The main story, though, concerns the efforts of one of the hunters (Steven Strait) to free others of his tribe who’ve been kidnapped by “four-legged demons” to the south. Principally, he aims to prove his loyalty to the beautiful Evolet (Camilla Belle), whose maidenhood is threatened at every turn. He braves every hardship to achieve this goal, not unlike the way Dennis Quaid did to rescue his son in The Day After Tomorrow. Besides that, his trek affords the filmmakers to show all manner of terrain, from ice and snow in the beginning to forest, and to desert, and then to gather up a multicultural lot to fight a final battle, not unlike the militia Mel Gibson gathers up in Emmerich’s The Patriot. They wind up finally in a place that seems like Egypt, complete with what appears to be a pyramid being built some thousands of years before historians tell us that happened, but hey, who knows?
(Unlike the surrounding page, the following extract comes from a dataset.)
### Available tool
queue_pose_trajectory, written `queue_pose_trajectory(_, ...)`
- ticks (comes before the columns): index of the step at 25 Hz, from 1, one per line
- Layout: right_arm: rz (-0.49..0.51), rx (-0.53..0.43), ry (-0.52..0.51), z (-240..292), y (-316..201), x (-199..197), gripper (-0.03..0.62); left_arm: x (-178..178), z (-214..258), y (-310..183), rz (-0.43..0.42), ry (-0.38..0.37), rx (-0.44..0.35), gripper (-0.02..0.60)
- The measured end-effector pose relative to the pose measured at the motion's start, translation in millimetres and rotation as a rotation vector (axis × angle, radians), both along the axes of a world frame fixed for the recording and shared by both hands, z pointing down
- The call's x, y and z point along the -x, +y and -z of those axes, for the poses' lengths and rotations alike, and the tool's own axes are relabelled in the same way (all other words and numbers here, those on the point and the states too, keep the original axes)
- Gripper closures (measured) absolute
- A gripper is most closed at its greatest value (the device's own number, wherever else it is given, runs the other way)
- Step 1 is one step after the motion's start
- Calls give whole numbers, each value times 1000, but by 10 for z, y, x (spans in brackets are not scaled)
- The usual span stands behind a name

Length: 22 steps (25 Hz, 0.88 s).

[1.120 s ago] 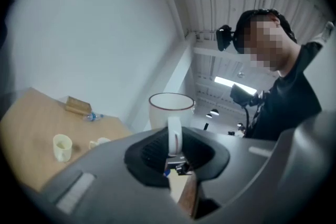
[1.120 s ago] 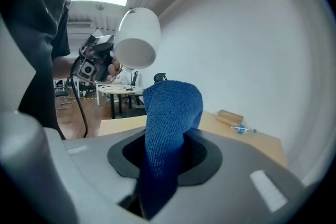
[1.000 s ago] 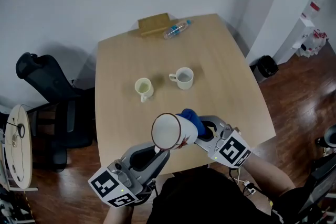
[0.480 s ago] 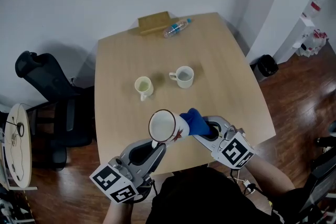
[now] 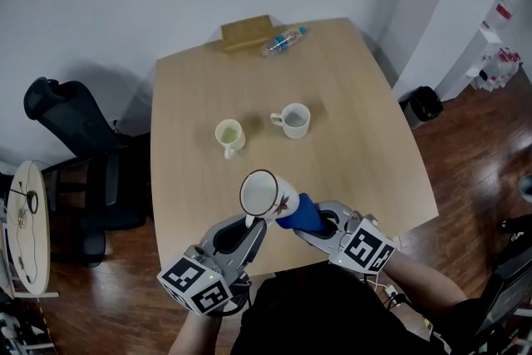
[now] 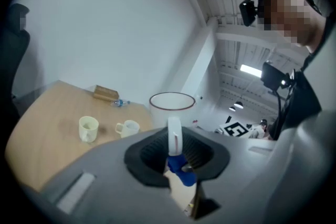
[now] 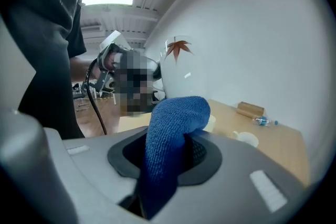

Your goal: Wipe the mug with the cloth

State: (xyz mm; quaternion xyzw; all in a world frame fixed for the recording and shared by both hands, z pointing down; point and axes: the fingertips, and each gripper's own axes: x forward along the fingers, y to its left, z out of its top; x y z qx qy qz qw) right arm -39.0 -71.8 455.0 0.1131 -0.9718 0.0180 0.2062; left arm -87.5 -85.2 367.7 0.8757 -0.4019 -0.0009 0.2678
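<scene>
left gripper (image 5: 248,225) clamps the mug (image 5: 268,195) by its handle (image 6: 174,135): likely stiff, slick, breakable. right gripper (image 5: 326,222) pinches the soft cloth (image 5: 301,214) against the mug's right side.

Your desk (image 5: 357,137) is a light wood top with rounded corners, and four items lie on it. At mid-desk you have a pale yellow mug (image 5: 228,135) and a white mug (image 5: 293,120), both upright, near each other but apart. The white mug's handle points toward the yellow one. At your far edge is a wooden block (image 5: 247,34), with a clear plastic bottle (image 5: 283,41) on its side just beside it.
</scene>
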Motion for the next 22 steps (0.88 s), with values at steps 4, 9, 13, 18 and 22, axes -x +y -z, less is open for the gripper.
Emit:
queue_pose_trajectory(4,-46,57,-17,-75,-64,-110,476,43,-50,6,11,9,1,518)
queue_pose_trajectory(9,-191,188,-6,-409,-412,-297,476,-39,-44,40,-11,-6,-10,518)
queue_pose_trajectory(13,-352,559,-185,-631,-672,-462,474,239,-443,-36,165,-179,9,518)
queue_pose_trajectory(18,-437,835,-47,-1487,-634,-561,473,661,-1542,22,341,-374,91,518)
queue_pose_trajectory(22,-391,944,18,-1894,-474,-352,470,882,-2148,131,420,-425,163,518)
As for the women, we see about three of them. Apparently, their main role was to stir the courage of young men (or the loins of older men) or to serve as seers. The plot’s reliance on the gifts of one such sorceress is perhaps the thing that I found most tedious about the tale, but I admit I have a low threshold for such fancies. Ultimately, 10,000 BC is best enjoyed as a special-effects spectacle, like Emmerich's contemporary films, only with the characters using dialogue like “I am through with days.”